Um exemplo deste sentimento: Adrià fala do tomate que é americano, e a massa é
chinesa. O prato “espaguetti ao pomodoro” é italiano pelo sentimento com que os
italianos deram ao prato.
Outro exemplo de mudança era o serviço de refeição completa, quando os pratos
eram servidos em travessas. Jean e Pierre Troisgros iniciaram servir o prato
individual e decorado (Sur assiette), e nesta época, Michel Guérard pediu
permissão a eles para fazer o mesmo. Não se copiava sem autorização, vale
ressaltar que o ícone da gastronomia moderna Arzak um dos mais velhos iniciou
sua carreira com os Troigros.
Por falar em Arzak gosto muito de sua fala em relação à criatividade na cozinha:
“Você tem que pensar como uma criança. Ter a mente aberta para
novidades. Elas não têm problemas com coisas novas” e ainda: “Quando
vou criar um prato, tenho que esquecer o que já foi feito antes. O que foi
feito já está feito. Isso é evolução. Trabalhamos com conhecimentos
consolidados, porque isso a Espanha está na vanguarda da cozinha. E
Ferrán continua ensinando a todo mundo. É uma das pessoas mais criativas
do mundo. Ele me ensina técnicas, e eu lhe ensino filosofia da cozinha,
porque essas duas coisas andam juntas. E acho que ele nunca vai
abandonar a cozinha, assim como eu. Quero continuar por toda a vida
cozinhando porque de outra maneira minha vida não faria sentido. Pode ser
que alguém fale: mas ele tem 76 anos e ainda vai à bares, restaurantes,
cozinha.

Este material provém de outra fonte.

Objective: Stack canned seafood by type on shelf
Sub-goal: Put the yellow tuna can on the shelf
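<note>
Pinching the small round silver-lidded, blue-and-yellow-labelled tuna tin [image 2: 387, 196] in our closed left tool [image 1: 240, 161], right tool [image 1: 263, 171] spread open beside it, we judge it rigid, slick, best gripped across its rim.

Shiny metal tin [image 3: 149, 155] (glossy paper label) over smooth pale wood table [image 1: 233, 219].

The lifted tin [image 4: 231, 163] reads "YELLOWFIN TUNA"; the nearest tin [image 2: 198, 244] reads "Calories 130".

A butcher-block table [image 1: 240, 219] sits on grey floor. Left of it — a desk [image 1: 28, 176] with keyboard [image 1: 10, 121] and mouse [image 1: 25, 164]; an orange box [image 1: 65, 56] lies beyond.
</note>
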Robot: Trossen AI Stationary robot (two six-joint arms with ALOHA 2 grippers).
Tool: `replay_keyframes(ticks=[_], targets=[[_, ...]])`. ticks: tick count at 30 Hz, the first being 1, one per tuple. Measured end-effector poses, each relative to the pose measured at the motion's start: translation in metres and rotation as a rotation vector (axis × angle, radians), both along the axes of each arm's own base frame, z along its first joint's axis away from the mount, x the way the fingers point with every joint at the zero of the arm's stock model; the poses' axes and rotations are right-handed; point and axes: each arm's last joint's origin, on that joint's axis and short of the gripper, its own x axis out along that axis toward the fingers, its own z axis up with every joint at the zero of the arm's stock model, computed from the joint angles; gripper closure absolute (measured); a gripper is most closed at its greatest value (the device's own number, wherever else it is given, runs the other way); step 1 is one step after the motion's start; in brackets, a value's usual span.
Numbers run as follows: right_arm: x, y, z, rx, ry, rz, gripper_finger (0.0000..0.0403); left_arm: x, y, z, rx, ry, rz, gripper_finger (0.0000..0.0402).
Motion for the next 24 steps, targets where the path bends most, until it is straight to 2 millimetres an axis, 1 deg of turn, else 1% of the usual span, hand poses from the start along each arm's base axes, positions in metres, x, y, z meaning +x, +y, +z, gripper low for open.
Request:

Hora, não seja ridículo, eu não vou mudar”.
Diante dessa nova tendência, é importante entender melhor este novo conceito.
Fugir da resistência e reconhecer os benefícios dessa mudança é o primeiro
passo para que chefs e gourmets possam dar asas à imaginação nas criações e
inovações de novos pratos, com a preocupação de valorizar cada vez mais os
produtos regionais. Mais que tudo, os novos profissionais devem conhecer a
história da evolução da gastronomia, suas raízes, tradições e costumes de cada
região. Este é o pilar para o entendimento da nova concepção da gastronomia de
vanguarda.
O perfil dos novos candidatos à arte de cozinhar também esta em franca
mudança, mas é importante ressaltar que, sem a leitura e o entendimento das
técnicas e tecnologias que fazem parte da história da gastronomia, sem a prática
do dia-a-dia nas cozinhas, não é possível se formar novos chefs. Os cursos de
qualificação, graduação e pós-graduação continuam servindo de direcionamento
para construir uma profissão sólida e reconhecida no mercado.
Frente à nova revolução culinária, a orientação é para que sejamos criativos,
inovadores, porém sem perder de vista o bom senso, preservar as tradições e,
acima de tudo, respeitar sempre as leis da alimentação.